▸ **Work item**
Please give back each line of the listing, unchanged in every word.

• • • • • • •

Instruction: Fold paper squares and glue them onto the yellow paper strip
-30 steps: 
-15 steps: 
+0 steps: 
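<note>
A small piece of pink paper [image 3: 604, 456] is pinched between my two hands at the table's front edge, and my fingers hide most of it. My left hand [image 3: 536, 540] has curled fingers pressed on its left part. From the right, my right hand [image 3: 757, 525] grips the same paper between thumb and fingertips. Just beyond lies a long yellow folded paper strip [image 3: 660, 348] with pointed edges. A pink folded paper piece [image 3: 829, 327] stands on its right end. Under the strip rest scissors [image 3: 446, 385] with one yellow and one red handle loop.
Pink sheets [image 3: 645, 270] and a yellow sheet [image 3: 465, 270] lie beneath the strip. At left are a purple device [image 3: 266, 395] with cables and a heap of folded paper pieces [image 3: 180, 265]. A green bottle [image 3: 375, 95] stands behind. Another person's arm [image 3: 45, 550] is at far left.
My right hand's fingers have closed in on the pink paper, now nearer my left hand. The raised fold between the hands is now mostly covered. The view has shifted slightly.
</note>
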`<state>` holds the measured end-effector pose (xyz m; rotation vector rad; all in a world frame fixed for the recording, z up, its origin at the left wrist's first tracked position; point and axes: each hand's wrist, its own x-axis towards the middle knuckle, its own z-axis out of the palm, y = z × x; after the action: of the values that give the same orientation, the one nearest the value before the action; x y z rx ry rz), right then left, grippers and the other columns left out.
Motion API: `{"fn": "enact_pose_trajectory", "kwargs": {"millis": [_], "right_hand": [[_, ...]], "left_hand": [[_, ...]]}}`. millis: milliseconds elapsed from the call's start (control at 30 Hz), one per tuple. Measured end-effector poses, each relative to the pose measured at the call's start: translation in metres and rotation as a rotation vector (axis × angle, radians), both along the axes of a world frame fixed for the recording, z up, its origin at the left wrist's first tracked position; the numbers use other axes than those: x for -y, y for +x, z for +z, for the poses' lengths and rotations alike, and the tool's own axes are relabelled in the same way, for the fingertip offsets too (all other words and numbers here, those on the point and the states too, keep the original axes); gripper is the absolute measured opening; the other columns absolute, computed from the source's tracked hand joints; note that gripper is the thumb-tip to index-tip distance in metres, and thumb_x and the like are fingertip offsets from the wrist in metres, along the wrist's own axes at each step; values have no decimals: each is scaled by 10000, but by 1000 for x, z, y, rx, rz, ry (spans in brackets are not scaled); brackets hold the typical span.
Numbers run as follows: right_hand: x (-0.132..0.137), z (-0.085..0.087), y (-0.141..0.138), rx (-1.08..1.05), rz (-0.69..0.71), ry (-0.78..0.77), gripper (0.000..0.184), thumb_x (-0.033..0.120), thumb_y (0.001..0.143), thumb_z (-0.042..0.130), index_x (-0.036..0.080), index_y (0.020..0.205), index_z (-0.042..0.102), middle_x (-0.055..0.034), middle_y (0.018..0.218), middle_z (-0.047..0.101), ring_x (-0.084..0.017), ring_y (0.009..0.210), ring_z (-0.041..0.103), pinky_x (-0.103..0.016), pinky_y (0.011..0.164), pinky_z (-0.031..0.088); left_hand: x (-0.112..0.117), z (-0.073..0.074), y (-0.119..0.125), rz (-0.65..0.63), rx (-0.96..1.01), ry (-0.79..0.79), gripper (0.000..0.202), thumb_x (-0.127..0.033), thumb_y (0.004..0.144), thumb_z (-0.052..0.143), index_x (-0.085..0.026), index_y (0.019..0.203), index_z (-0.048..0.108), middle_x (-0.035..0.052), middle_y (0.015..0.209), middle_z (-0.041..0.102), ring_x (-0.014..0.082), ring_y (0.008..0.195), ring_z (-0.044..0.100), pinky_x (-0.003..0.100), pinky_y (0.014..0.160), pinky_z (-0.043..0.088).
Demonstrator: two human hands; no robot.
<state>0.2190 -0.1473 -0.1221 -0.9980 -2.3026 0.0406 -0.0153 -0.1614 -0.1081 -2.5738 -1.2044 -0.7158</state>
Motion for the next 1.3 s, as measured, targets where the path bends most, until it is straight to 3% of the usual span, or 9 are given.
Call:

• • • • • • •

▸ **Completed exercise**
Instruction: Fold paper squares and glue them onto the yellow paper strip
-30 steps: 
-15 steps: 
+0 steps: 
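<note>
A small piece of pink paper [image 3: 604, 456] is pinched between my two hands at the table's front edge, and my fingers hide most of it. My left hand [image 3: 536, 540] has curled fingers pressed on its left part. From the right, my right hand [image 3: 757, 525] grips the same paper between thumb and fingertips. Just beyond lies a long yellow folded paper strip [image 3: 660, 348] with pointed edges. A pink folded paper piece [image 3: 829, 327] stands on its right end. Under the strip rest scissors [image 3: 446, 385] with one yellow and one red handle loop.
Pink sheets [image 3: 645, 270] and a yellow sheet [image 3: 465, 270] lie beneath the strip. At left are a purple device [image 3: 266, 395] with cables and a heap of folded paper pieces [image 3: 180, 265]. A green bottle [image 3: 375, 95] stands behind. Another person's arm [image 3: 45, 550] is at far left.
My right hand's fingers have closed in on the pink paper, now nearer my left hand. The raised fold between the hands is now mostly covered. The view has shifted slightly.
</note>
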`<state>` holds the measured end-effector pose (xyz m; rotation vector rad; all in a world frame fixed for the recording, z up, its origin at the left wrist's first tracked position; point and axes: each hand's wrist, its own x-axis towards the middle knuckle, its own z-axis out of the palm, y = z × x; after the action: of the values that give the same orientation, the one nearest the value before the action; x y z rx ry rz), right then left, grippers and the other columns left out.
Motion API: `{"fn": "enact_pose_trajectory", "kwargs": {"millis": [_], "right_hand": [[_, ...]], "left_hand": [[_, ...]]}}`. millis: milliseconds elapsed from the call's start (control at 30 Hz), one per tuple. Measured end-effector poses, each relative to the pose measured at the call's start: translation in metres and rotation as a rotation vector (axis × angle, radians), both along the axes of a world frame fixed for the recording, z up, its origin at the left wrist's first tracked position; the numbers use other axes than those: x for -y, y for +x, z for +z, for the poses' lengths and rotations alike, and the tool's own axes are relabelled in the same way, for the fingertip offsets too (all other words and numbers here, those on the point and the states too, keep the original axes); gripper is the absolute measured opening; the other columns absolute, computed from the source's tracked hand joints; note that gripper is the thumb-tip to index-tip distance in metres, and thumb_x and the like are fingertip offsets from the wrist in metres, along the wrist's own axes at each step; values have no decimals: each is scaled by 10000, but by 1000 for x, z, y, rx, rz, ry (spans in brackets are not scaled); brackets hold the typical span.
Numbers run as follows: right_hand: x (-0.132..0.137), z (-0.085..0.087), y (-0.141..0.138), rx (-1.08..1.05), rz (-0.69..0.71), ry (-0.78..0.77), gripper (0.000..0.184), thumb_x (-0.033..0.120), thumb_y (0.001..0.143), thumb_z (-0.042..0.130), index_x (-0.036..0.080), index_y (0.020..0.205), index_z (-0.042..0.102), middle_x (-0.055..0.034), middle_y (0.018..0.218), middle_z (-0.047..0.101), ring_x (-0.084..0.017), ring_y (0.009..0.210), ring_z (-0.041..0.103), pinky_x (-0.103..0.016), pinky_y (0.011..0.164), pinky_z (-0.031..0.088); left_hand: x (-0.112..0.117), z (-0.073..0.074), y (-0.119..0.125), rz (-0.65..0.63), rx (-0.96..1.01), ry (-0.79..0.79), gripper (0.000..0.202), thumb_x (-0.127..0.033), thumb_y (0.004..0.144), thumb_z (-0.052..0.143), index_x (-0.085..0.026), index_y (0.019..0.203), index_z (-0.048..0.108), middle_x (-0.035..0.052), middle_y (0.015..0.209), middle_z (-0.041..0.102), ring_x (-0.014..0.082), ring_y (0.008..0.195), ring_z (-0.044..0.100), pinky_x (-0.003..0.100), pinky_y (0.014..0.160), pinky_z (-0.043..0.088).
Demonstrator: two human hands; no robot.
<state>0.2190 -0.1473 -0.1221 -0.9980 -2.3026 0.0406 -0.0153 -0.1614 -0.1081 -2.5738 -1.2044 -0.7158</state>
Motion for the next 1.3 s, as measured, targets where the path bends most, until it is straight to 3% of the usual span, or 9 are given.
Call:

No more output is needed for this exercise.